Please transcribe each of the records exactly as given.

----

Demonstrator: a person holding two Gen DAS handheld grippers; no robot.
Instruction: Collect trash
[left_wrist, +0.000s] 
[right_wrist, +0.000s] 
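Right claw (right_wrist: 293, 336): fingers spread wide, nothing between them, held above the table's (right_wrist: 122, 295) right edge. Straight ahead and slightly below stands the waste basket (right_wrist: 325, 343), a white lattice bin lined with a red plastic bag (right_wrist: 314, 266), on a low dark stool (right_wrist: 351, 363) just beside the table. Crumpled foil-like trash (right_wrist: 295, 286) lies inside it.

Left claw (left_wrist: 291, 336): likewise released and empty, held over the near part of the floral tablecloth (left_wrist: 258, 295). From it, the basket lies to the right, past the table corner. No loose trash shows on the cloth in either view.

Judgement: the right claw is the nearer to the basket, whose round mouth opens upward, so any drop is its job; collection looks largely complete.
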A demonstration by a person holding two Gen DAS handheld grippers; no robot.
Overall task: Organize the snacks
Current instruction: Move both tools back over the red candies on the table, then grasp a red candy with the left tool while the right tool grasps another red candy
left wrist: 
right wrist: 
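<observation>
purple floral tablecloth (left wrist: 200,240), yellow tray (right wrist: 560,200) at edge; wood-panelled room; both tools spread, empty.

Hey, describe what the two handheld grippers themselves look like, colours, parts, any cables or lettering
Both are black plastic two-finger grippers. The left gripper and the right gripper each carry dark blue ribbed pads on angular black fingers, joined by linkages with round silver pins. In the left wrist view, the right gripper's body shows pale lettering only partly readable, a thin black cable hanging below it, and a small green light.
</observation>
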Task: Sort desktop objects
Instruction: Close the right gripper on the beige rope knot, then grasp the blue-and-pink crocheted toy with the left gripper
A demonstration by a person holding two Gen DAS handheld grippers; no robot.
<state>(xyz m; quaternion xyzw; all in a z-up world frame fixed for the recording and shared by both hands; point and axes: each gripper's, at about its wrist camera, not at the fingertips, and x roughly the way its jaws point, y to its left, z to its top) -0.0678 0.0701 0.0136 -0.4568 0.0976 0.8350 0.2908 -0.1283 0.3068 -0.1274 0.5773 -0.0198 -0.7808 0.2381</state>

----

> The answer
Demonstrator: a person holding two Gen DAS handheld grippers; no robot.
Instruction: Collect trash
[left_wrist, +0.000s] 
[right_wrist, +0.000s] 
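Right claw (right_wrist: 293, 336): fingers spread wide, nothing between them, held above the table's (right_wrist: 122, 295) right edge. Straight ahead and slightly below stands the waste basket (right_wrist: 325, 343), a white lattice bin lined with a red plastic bag (right_wrist: 314, 266), on a low dark stool (right_wrist: 351, 363) just beside the table. Crumpled foil-like trash (right_wrist: 295, 286) lies inside it.

Left claw (left_wrist: 291, 336): likewise released and empty, held over the near part of the floral tablecloth (left_wrist: 258, 295). From it, the basket lies to the right, past the table corner. No loose trash shows on the cloth in either view.

Judgement: the right claw is the nearer to the basket, whose round mouth opens upward, so any drop is its job; collection looks largely complete.
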A demonstration by a person holding two Gen DAS handheld grippers; no robot.
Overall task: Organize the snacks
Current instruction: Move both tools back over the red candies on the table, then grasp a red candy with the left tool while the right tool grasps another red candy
left wrist: 
right wrist: 
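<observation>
purple floral tablecloth (left wrist: 200,240), yellow tray (right wrist: 560,200) at edge; wood-panelled room; both tools spread, empty.

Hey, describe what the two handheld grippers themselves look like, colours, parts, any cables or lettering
Both are black plastic two-finger grippers. The left gripper and the right gripper each carry dark blue ribbed pads on angular black fingers, joined by linkages with round silver pins. In the left wrist view, the right gripper's body shows pale lettering only partly readable, a thin black cable hanging below it, and a small green light.
</observation>
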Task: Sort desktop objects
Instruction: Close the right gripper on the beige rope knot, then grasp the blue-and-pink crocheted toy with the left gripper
A demonstration by a person holding two Gen DAS handheld grippers; no robot.
<state>(xyz m; quaternion xyzw; all in a z-up world frame fixed for the recording and shared by both hands; point and axes: each gripper's, at about its wrist camera, not at the fingertips, and x roughly the way its jaws point, y to its left, z to its top) -0.0678 0.0701 0.0136 -0.4568 0.0976 0.8350 0.2908 -0.1283 0.3068 -0.1274 0.5773 -0.0198 -0.7808 0.2381</state>

The response to this exercise is now complete.